[Activity]: Whatever appears in the listing, return all of it exactly.

↓↓↓

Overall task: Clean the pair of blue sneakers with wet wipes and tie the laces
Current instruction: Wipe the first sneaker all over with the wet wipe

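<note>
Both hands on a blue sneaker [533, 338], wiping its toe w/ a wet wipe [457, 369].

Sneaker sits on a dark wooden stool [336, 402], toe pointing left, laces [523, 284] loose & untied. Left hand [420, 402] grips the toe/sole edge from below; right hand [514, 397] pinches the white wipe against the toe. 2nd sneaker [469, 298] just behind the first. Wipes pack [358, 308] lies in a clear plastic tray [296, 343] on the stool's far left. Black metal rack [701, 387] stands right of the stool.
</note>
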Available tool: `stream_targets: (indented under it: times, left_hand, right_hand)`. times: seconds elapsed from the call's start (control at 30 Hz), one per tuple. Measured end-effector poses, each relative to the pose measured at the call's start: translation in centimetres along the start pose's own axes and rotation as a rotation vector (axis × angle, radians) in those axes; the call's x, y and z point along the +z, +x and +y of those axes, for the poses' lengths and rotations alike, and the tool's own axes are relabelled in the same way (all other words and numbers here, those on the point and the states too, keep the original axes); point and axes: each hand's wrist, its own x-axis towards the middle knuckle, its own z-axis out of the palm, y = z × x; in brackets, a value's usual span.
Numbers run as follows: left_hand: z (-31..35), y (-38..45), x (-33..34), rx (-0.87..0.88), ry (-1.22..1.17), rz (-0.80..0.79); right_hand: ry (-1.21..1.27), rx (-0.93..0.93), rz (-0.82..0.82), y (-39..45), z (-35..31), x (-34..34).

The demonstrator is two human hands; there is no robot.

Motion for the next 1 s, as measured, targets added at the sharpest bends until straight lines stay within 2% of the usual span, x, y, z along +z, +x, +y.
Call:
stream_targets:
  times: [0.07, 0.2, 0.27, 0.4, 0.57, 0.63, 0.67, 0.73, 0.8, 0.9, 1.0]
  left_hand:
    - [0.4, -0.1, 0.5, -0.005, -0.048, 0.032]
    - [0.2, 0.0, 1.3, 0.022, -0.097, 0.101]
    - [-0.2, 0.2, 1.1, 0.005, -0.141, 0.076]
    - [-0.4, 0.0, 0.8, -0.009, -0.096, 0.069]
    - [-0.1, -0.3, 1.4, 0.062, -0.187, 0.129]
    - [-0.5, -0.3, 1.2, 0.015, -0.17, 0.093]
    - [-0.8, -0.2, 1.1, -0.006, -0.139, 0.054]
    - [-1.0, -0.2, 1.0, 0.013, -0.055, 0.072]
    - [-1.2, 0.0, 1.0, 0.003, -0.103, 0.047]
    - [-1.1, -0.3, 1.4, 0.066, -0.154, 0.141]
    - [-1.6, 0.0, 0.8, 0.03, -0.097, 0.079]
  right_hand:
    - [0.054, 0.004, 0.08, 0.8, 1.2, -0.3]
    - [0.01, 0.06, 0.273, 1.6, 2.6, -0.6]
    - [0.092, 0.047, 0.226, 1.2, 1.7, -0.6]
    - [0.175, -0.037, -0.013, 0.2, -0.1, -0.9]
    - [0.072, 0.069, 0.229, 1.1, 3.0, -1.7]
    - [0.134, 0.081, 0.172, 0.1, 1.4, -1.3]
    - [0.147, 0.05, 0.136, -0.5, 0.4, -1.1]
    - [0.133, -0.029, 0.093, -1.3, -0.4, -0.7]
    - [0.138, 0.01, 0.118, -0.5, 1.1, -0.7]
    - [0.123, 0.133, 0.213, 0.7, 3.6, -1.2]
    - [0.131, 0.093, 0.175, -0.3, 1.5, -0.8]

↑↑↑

[Task solution]:
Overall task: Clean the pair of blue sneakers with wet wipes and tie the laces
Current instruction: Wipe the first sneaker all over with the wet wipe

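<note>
Both hands on a blue sneaker [533, 338], wiping its toe w/ a wet wipe [457, 369].

Sneaker sits on a dark wooden stool [336, 402], toe pointing left, laces [523, 284] loose & untied. Left hand [420, 402] grips the toe/sole edge from below; right hand [514, 397] pinches the white wipe against the toe. 2nd sneaker [469, 298] just behind the first. Wipes pack [358, 308] lies in a clear plastic tray [296, 343] on the stool's far left. Black metal rack [701, 387] stands right of the stool.
</note>
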Available tool: `stream_targets: (indented under it: times, left_hand, right_hand)`. times: seconds elapsed from the call's start (control at 30 Hz), one per tuple. Measured end-effector poses, each relative to the pose measured at the call's start: translation in centimetres along the start pose's own axes and rotation as a rotation vector (axis × angle, radians) in those axes; the call's x, y and z point along the +z, +x and +y of those axes, for the poses' lengths and rotations alike, and the tool's own axes are relabelled in the same way (all other words and numbers here, those on the point and the states too, keep the original axes); point and axes: each hand's wrist, its own x-axis towards the middle knuckle, its own z-axis out of the palm, y = z × x; in brackets, a value's usual span.
Numbers run as follows: left_hand: z (-31..35), y (-38..45), x (-33..34), rx (-0.87..0.88), ry (-1.22..1.17), rz (-0.80..0.79); right_hand: ry (-1.21..1.27), rx (-0.93..0.93), rz (-0.82..0.82), y (-39..45), z (-35..31), x (-34..34).

The demonstrator is two human hands; there is no robot.

Motion for the next 1 s, as measured, targets added at the sharpest bends until straight lines stay within 2% of the usual span, x, y, z along +z, +x, +y.
Call:
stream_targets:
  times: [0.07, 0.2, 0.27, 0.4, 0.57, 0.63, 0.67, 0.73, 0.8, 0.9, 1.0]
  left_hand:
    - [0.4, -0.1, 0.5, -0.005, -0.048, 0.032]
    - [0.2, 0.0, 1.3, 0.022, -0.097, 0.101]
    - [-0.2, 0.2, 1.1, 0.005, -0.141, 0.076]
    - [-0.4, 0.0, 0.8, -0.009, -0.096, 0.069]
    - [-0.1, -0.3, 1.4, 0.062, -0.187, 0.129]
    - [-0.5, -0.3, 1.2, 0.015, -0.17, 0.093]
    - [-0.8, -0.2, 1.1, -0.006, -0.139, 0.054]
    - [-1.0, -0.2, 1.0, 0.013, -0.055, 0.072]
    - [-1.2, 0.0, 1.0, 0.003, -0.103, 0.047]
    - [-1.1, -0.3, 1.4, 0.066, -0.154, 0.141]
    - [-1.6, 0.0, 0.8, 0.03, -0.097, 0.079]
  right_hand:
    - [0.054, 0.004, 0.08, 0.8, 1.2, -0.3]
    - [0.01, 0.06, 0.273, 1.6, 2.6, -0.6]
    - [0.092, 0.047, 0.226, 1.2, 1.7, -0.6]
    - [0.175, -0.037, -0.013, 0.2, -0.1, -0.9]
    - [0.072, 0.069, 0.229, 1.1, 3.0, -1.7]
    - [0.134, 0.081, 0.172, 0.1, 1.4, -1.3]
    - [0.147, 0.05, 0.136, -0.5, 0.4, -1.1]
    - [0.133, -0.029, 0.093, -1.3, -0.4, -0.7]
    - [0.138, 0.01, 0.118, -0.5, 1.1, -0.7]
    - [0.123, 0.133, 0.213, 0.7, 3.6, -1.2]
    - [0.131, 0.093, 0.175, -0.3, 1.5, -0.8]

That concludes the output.